**Exercise**
Word for word, transcribe every line below.
Segment Start: Given information
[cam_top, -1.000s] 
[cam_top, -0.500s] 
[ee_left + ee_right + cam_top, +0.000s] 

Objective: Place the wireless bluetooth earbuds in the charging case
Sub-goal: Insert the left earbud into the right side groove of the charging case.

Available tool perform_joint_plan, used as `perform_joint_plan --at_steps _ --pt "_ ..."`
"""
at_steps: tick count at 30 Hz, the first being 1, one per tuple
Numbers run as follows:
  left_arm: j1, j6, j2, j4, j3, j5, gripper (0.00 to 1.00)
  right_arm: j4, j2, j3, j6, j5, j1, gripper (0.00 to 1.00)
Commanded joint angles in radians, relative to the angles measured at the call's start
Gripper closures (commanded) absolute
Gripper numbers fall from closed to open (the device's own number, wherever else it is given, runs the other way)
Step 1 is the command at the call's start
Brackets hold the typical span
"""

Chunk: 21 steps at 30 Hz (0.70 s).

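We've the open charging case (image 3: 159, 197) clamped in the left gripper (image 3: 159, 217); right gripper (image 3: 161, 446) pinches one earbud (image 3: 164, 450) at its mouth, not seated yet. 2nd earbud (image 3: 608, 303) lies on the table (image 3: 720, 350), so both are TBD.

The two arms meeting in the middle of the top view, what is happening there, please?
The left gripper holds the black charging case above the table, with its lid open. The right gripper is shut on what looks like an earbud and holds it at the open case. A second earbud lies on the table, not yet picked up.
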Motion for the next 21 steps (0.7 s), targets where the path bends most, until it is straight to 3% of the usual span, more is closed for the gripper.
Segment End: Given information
**Final answer**
[cam_top, -1.000s] 
[cam_top, -0.500s] 
[ee_left + ee_right + cam_top, +0.000s] 

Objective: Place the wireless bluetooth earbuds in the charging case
Sub-goal: Insert the left earbud into the right side groove of the charging case.

Available tool perform_joint_plan, used as `perform_joint_plan --at_steps _ --pt "_ ..."`
"""
at_steps: tick count at 30 Hz, the first being 1, one per tuple
Numbers run as follows:
  left_arm: j1, j6, j2, j4, j3, j5, gripper (0.00 to 1.00)
  right_arm: j4, j2, j3, j6, j5, j1, gripper (0.00 to 1.00)
Commanded joint angles in radians, relative to the angles measured at the call's start
Gripper closures (commanded) absolute
Gripper numbers fall from closed to open (the device's own number, wherever else it is given, runs the other way)
Step 1 is the command at the call's start
Brackets hold the typical span
"""

Chunk: 21 steps at 30 Hz (0.70 s).

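We've the open charging case (image 3: 159, 197) clamped in the left gripper (image 3: 159, 217); right gripper (image 3: 161, 446) pinches one earbud (image 3: 164, 450) at its mouth, not seated yet. 2nd earbud (image 3: 608, 303) lies on the table (image 3: 720, 350), so both are TBD.

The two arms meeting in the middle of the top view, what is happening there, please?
The left gripper holds the black charging case above the table, with its lid open. The right gripper is shut on what looks like an earbud and holds it at the open case. A second earbud lies on the table, not yet picked up.
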Motion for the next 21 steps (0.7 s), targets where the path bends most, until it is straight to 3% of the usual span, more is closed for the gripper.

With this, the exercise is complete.